Local kindergartener grows locks for Wigs for Kids

Marie LeMay measures her son Zane’s hair at their home in Pennsylvania Furnace. Zane has been growing his hair out for two years and is planning to donate his locks to Wigs for Kids.
Marie LeMay measures her son Zane’s hair at their home in Pennsylvania Furnace. Zane has been growing his hair out for two years and is planning to donate his locks to Wigs for Kids. psheehan@centredaily.com

Most mornings, Zane LeMay wakes up with his hair a little tangled.

That’s why his mother, Marie LeMay, brushes it every morning.

About two years ago, Zane’s hair was about an inch long.

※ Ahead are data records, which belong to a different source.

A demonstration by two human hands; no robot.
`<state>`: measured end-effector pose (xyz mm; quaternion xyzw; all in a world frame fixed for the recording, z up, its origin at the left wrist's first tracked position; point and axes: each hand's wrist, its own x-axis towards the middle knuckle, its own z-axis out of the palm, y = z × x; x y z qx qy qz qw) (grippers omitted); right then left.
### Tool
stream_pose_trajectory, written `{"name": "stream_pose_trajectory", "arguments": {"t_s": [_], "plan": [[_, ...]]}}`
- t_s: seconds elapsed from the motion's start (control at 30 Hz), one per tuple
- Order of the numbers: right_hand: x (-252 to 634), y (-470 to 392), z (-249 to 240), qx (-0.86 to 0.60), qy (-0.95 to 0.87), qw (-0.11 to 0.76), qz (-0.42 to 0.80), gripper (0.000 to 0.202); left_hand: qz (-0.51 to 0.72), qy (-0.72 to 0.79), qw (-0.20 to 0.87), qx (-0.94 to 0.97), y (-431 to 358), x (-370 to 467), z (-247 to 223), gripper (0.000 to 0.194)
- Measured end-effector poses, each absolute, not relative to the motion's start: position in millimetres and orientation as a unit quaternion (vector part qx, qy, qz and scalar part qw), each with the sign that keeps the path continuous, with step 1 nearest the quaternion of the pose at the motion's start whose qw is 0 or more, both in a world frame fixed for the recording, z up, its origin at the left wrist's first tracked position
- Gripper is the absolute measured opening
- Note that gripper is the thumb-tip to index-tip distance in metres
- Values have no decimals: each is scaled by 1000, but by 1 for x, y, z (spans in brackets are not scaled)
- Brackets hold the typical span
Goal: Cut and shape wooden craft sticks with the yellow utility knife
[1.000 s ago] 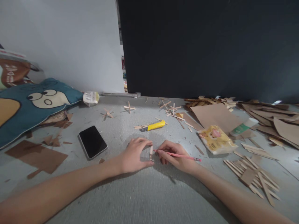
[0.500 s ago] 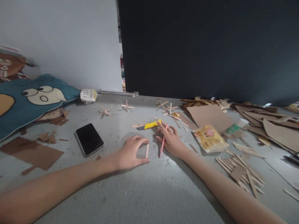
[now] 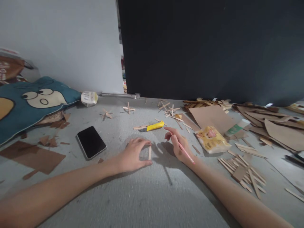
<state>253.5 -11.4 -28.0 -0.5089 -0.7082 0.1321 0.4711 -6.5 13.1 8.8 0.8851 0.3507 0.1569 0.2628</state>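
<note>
My left hand (image 3: 134, 155) rests on the table with thumb and fingers at the two ends of a short flat wooden stick (image 3: 149, 152), holding it on the tabletop. In my right hand (image 3: 178, 144) is a slim pink pen (image 3: 185, 152), pinched near its far end and slanting back over the wrist. This hand is raised a little, and its shadow falls to the left. A yellow utility knife (image 3: 154, 126) with its blade out lies just beyond both hands, its blade by a couple of wooden sticks (image 3: 139, 128).
Left are a black-screened phone (image 3: 91, 142), brown cardboard (image 3: 30, 156) and a blue cushion (image 3: 45, 104). Small stick crosses (image 3: 129, 108) stand behind. To the right lie a yellow tissue pack (image 3: 212, 139), a glue stick (image 3: 237, 127) and a pile of wooden sticks (image 3: 251, 180).
My right hand has lifted from beside the knife and moved slightly right. The pink pen has swung from near upright to slanting back over the wrist. My left hand stays put.
</note>
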Motion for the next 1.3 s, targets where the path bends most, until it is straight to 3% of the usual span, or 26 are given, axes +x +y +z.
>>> {"name": "stream_pose_trajectory", "arguments": {"t_s": [0.13,0.3,0.6,0.97,1.3], "plan": [[243,-30,-25,-451,-701,493,249,41,153,359,257,884,12,-5,9,65],[234,-45,-14,-405,-703,426,400,27,159,347,257,888,12,-6,6,63],[232,-46,-18,-437,-746,387,321,19,156,339,288,882,13,-8,5,66],[230,-43,-17,-465,-659,357,472,25,150,340,301,878,14,-10,5,68],[228,-40,-22,-460,-651,352,490,26,145,344,299,878,12,-8,9,66]]}}
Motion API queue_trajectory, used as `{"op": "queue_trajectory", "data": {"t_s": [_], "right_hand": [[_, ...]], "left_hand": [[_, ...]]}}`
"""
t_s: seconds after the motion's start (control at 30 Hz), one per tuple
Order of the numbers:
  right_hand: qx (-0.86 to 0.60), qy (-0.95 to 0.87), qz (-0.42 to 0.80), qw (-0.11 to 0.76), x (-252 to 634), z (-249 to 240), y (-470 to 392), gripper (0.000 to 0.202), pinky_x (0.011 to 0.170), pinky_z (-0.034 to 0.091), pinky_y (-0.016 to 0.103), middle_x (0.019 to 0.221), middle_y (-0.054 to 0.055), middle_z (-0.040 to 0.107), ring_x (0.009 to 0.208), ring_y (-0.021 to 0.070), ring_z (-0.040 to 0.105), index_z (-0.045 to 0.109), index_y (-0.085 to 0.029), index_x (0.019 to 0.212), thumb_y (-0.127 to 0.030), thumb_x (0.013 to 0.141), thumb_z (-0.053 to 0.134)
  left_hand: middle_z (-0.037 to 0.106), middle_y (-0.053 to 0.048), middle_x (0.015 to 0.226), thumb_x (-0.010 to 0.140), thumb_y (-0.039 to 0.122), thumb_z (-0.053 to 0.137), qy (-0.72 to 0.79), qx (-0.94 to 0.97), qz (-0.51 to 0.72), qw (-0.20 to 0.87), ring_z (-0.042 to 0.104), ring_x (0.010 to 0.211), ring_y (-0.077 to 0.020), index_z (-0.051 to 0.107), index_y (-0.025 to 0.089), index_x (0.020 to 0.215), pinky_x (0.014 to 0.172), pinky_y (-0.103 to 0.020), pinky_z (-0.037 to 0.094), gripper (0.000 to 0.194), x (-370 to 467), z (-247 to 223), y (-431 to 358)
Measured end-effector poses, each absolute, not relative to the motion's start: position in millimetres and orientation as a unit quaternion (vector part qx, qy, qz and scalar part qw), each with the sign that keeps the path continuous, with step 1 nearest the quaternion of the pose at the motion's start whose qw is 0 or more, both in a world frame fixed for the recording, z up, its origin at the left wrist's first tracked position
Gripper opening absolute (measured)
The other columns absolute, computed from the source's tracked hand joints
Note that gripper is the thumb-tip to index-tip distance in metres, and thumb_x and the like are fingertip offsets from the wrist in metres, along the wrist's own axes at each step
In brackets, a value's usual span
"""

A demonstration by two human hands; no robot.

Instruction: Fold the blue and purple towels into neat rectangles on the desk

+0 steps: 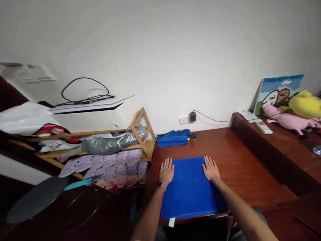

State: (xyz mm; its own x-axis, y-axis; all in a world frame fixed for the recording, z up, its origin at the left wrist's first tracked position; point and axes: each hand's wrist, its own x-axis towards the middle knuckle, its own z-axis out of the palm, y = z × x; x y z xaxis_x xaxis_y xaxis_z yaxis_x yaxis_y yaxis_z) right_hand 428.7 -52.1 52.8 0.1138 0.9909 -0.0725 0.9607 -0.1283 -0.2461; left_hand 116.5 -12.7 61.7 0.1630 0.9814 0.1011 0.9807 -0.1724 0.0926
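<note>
Cloth (pixel 190 187) laid flat; left hand (pixel 167 172), right hand (pixel 211 170) at far corners, fingers open; back cloths (pixel 172 141) maybe folded already (bit blurry)

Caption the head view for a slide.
Two hands press flat on the far corners of a blue cloth on a wooden table.

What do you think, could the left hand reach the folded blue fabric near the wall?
Probably yes: the left hand lies at the spread blue cloth's far left corner, and only bare brown wooden tabletop shows between it and the folded fabric.
</note>
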Motion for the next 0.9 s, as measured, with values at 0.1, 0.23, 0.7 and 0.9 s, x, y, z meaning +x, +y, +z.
{"op": "queue_trajectory", "data": {"t_s": [0.1,0.23,0.7,0.9], "right_hand": [[-0.743,-0.655,0.115,0.074,428.5,51.9,-51.6,0.07,0.13,0.002,0.041,0.175,0.003,0.017,0.161,0.0198,0.009,0.016,-0.014,0.167,-0.046,0.105,0.012],[-0.741,-0.658,0.116,0.071,429.4,52.0,-50.8,0.07,0.13,0.002,0.041,0.175,0.003,0.016,0.161,0.0195,0.008,0.016,-0.014,0.167,-0.045,0.105,0.014],[-0.741,-0.657,0.115,0.072,430.0,48.1,-50.4,0.071,0.13,0.002,0.041,0.174,0.002,0.017,0.161,0.0192,0.009,0.015,-0.016,0.168,-0.048,0.105,0.012],[-0.742,-0.658,0.109,0.067,430.6,45.9,-50.2,0.071,0.13,0.003,0.042,0.174,0.003,0.018,0.161,0.0196,0.01,0.016,-0.016,0.168,-0.048,0.105,0.012]], "left_hand": [[0.031,-0.008,0.17,0.109,0.04,0.02,0.601,0.791,0.11,-0.009,0.024,0.159,-0.0239,0.029,0.019,0.165,0.13,-0.049,0.021,0.06,157.0,67.1,-17.1],[0.031,-0.006,0.171,0.109,0.041,0.019,0.517,0.844,0.141,0.023,0.023,0.159,-0.0212,0.024,0.022,0.166,0.131,-0.048,0.021,0.06,241.5,61.9,-24.5],[0.034,-0.006,0.169,0.109,0.045,0.021,0.601,0.797,0.066,0.0,0.027,0.158,-0.0244,0.029,0.024,0.165,0.129,-0.05,0.023,0.06,132.1,53.9,-1.9],[0.036,-0.005,0.168,0.108,0.044,0.025,0.619,0.781,0.077,-0.015,0.028,0.158,-0.0242,0.027,0.026,0.165,0.13,-0.05,0.02,0.06,95.7,54.8,5.3]]}}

Now, the 5-year-old Easterly Parkway Elementary School kindergartener has more than 12 inches of wavy blond hair.

5-year-old Easterly Parkway student grows out hair to donate to Wigs for Kids

LeMay said the plan is to get her son’s hair cut in the spring and donate it to Wigs for Kids — an Ohio-based global organization that provides hair to children in need. The minimum length to donate to Wigs for Kids is 12 inches.

The idea to grow out Zane’s hair started when he was 3 years old.

“It started when I was too tired to cut his hair,” LeMay said with a laugh. “And it was just so beautiful I just let it keep growing and I had the idea that, ‘Man, I bet some little girl could just use that hair.’ It’s so pretty, I’d hate just throwing it out.”

And being good community stewards is something LeMay said she helps instill in her three children.

“It’s just what we do,” she said. “I always get my kids involved in research on (Penn State’s) campus, and my daughter (Jade) went with me to the Women’s March, and I try to keep them active and giving, so I thought it would be a good idea to get him (Zane) interest in growing it out.”

It wasn’t something Zane understood at first, but LeMay said several explanations helped him get the bigger picture.

My perspective for him is to get him started early because I think it’s never too early to get kids thinking about giving to others, and there’s always something someone can give, even a 5-year-old boy

Marie LeMay, Zane’s mother

“We just had to keep explaining it along the way, that someone can have his hair on their head,” LeMay said. “My perspective for him is to get him started early because I think it’s never too early to get kids thinking about giving to others, and there’s always something someone can give, even a 5-year-old boy.”

Whether to grow it out again, once he gets his hair cut, will be up to Zane.

“I look cooler when it’s short,” Zane said, but also added that he thinks it’s “cool” that someone can benefit from his hair.